> [What the task requires]: Write out the following listing's lines from the one with "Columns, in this" to the one with "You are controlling", exactly, with both included and no others.

> [Information supplied]:
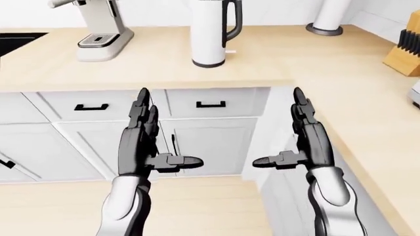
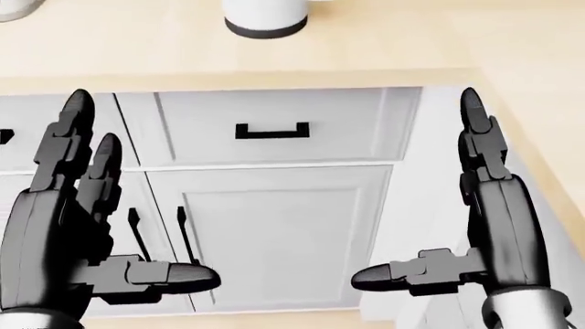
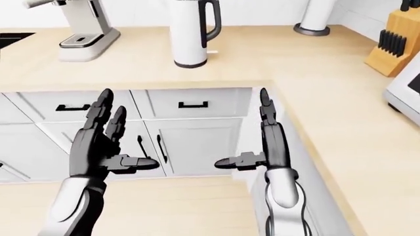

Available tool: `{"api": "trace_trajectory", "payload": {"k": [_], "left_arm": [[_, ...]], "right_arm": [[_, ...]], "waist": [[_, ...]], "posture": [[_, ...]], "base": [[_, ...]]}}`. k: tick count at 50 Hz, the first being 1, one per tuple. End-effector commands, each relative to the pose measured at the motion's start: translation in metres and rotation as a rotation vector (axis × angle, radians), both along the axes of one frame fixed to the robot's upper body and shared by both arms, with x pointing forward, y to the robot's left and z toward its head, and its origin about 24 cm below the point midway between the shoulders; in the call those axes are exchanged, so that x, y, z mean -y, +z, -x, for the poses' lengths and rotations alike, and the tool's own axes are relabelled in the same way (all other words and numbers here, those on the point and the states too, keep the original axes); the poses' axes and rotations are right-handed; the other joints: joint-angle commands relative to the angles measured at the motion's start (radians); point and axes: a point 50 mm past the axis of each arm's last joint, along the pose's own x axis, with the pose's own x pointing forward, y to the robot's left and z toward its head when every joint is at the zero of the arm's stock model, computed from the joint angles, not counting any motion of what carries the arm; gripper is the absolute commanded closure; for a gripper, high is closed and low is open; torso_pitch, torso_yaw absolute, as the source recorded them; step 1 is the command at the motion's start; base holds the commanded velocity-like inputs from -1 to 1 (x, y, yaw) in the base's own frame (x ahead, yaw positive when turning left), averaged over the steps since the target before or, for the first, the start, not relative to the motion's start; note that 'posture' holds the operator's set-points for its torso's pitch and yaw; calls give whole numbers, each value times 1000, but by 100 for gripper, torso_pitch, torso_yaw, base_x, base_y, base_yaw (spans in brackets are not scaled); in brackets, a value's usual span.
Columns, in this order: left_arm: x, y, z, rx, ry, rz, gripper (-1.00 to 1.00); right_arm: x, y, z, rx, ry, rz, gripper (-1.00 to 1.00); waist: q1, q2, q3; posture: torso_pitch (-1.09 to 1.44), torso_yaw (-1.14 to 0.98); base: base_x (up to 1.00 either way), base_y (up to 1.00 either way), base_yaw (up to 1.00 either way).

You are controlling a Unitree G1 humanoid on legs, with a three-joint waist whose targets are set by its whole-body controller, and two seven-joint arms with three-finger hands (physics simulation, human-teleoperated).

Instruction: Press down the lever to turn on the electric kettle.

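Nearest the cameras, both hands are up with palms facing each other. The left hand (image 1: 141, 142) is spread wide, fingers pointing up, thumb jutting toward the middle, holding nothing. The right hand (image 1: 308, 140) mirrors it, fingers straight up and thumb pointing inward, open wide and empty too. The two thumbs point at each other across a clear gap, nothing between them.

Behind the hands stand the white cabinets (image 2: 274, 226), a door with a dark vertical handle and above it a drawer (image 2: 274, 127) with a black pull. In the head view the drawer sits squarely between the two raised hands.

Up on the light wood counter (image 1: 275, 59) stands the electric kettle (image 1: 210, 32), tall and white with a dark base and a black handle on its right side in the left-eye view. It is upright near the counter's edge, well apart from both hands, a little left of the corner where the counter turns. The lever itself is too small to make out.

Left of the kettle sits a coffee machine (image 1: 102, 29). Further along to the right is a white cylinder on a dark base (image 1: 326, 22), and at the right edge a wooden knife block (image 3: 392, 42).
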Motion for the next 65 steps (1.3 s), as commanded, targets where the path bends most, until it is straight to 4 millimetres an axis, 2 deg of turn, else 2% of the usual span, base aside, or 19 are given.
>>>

> [Completed task]:
Columns, in this order: left_arm: x, y, z, rx, ry, rz, gripper (-1.00 to 1.00); right_arm: x, y, z, rx, ry, rz, gripper (-1.00 to 1.00); waist: q1, q2, q3; posture: torso_pitch (-1.09 to 1.44), torso_yaw (-1.14 to 0.98); base: base_x (up to 1.00 either way), base_y (up to 1.00 either way), base_yaw (up to 1.00 either way).

You are controlling a Unitree G1 humanoid on legs, with a three-joint waist whose targets are set by its whole-body controller, and two seven-joint arms with three-finger hands (physics simulation, human-teleoperated).

That completes the answer to the exercise.